- **Exercise**: Every line from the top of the records below through the one containing "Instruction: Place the" must be copied exactly, and the pictures must not be.

(Extracted information Opens)

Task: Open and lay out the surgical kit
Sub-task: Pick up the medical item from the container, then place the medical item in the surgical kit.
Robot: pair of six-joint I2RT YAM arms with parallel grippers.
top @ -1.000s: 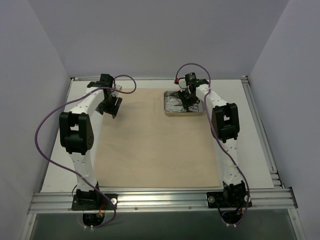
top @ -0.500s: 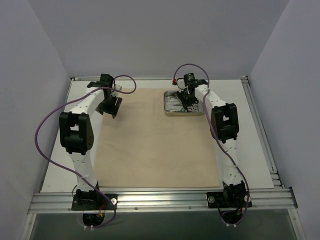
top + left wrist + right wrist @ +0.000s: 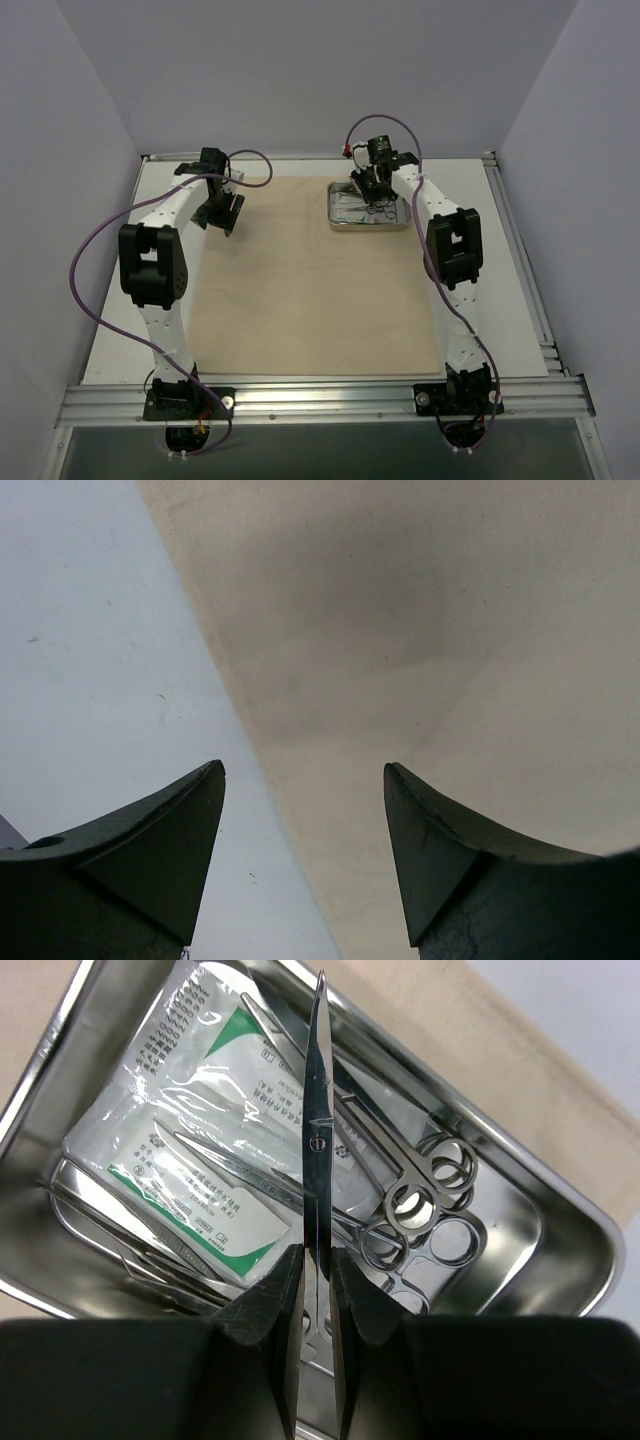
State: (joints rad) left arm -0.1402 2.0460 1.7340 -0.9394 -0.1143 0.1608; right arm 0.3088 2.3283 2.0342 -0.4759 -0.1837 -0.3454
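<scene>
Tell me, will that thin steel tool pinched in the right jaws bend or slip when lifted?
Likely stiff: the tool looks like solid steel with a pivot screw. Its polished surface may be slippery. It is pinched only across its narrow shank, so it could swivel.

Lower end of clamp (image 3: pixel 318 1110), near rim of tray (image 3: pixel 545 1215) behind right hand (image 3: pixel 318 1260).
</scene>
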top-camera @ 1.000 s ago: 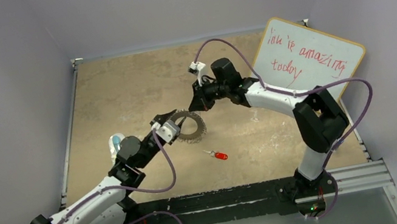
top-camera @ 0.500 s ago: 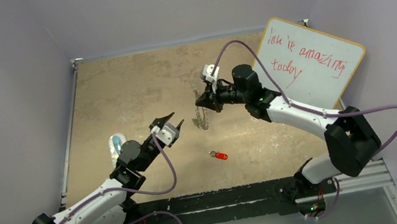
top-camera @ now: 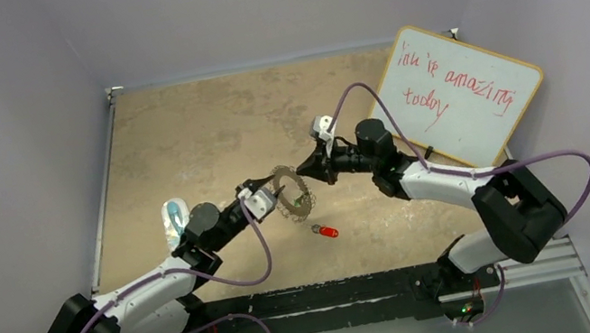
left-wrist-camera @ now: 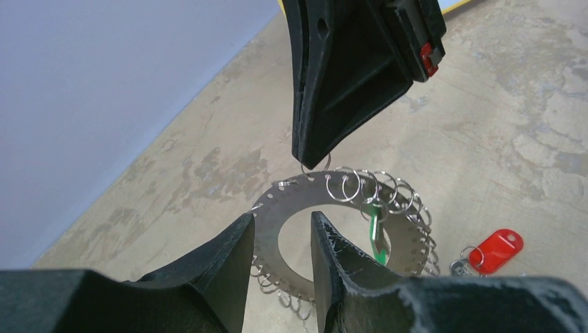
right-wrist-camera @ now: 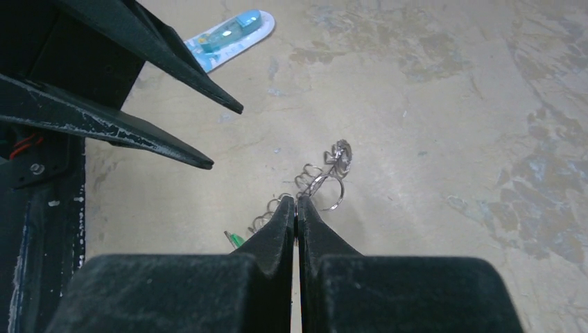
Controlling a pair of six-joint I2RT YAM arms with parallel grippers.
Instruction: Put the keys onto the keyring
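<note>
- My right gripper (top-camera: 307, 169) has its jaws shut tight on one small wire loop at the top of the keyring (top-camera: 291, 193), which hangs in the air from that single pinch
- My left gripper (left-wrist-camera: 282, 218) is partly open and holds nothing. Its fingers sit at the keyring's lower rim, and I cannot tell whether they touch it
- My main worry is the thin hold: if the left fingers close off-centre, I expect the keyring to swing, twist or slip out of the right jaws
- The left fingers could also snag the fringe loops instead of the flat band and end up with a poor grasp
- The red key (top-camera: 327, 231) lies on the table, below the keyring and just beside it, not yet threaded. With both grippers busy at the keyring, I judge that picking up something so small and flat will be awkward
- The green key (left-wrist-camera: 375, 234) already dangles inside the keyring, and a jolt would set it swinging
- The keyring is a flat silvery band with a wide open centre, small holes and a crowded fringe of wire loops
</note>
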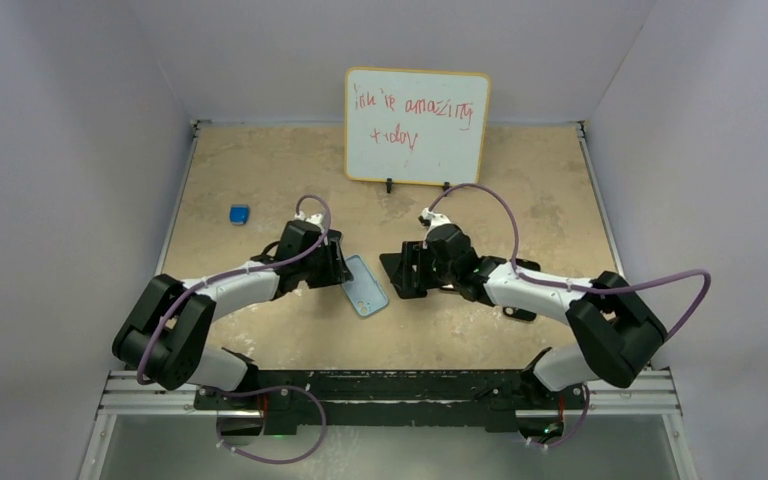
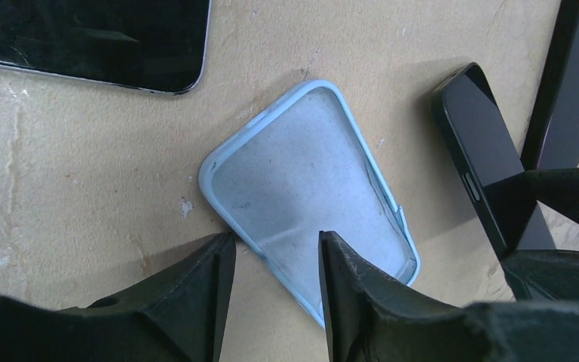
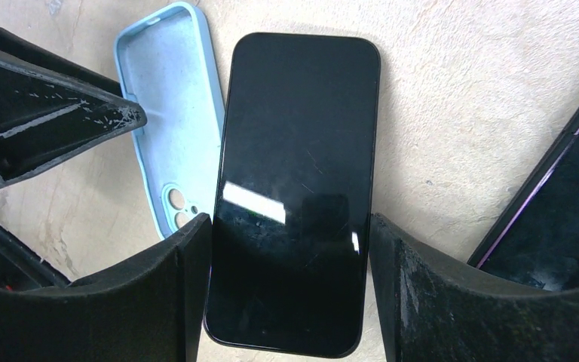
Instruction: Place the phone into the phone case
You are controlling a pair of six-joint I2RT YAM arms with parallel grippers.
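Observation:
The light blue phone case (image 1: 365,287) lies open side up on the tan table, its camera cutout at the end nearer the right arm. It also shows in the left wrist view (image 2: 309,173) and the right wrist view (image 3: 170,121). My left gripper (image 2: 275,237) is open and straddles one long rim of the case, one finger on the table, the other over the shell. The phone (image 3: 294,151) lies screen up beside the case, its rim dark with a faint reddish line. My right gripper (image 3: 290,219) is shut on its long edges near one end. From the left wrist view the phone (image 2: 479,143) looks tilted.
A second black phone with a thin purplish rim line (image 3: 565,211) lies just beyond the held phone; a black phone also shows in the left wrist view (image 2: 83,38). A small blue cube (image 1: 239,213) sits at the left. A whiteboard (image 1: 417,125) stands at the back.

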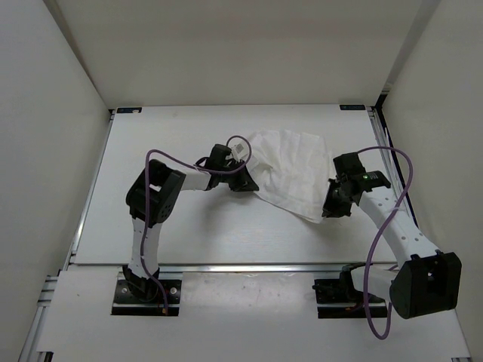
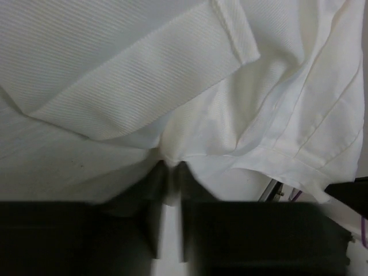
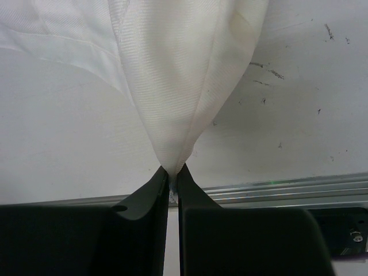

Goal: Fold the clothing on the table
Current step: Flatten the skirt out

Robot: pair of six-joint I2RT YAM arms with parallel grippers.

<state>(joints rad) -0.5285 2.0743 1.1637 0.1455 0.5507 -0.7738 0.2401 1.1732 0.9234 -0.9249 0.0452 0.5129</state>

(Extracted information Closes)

- **Exercise response**:
Task: Open and lay out the surgical kit
Sub-task: Pick up the medical item from the container, then place the medical item in the surgical kit.
Robot: pair of six-joint I2RT YAM arms with parallel grippers.
top @ -1.000s: 
top @ -0.500s: 
top + left wrist + right wrist @ +0.000s: 
State: (joints rad) left arm -0.1402 2.0460 1.7340 -0.9394 -0.1143 0.1608; right arm 0.3088 2.3283 2.0342 -0.4759 -0.1837 -0.3454
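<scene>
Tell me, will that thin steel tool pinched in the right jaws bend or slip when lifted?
Likely stiff: the tool looks like solid steel with a pivot screw. Its polished surface may be slippery. It is pinched only across its narrow shank, so it could swivel.

Lower end of clamp (image 3: pixel 318 1110), near rim of tray (image 3: pixel 545 1215) behind right hand (image 3: pixel 318 1260).
</scene>
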top-camera @ 1.000 s ago: 
top-camera @ 0.500 s ago: 
top-camera @ now: 
left-wrist-camera @ now: 
right-wrist-camera @ now: 
Controlling a pair of six-joint I2RT YAM arms with parallel grippers.
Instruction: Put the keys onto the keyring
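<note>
- My right gripper (top-camera: 307, 169) has its jaws shut tight on one small wire loop at the top of the keyring (top-camera: 291, 193), which hangs in the air from that single pinch
- My left gripper (left-wrist-camera: 282, 218) is partly open and holds nothing. Its fingers sit at the keyring's lower rim, and I cannot tell whether they touch it
- My main worry is the thin hold: if the left fingers close off-centre, I expect the keyring to swing, twist or slip out of the right jaws
- The left fingers could also snag the fringe loops instead of the flat band and end up with a poor grasp
- The red key (top-camera: 327, 231) lies on the table, below the keyring and just beside it, not yet threaded. With both grippers busy at the keyring, I judge that picking up something so small and flat will be awkward
- The green key (left-wrist-camera: 375, 234) already dangles inside the keyring, and a jolt would set it swinging
- The keyring is a flat silvery band with a wide open centre, small holes and a crowded fringe of wire loops
</note>
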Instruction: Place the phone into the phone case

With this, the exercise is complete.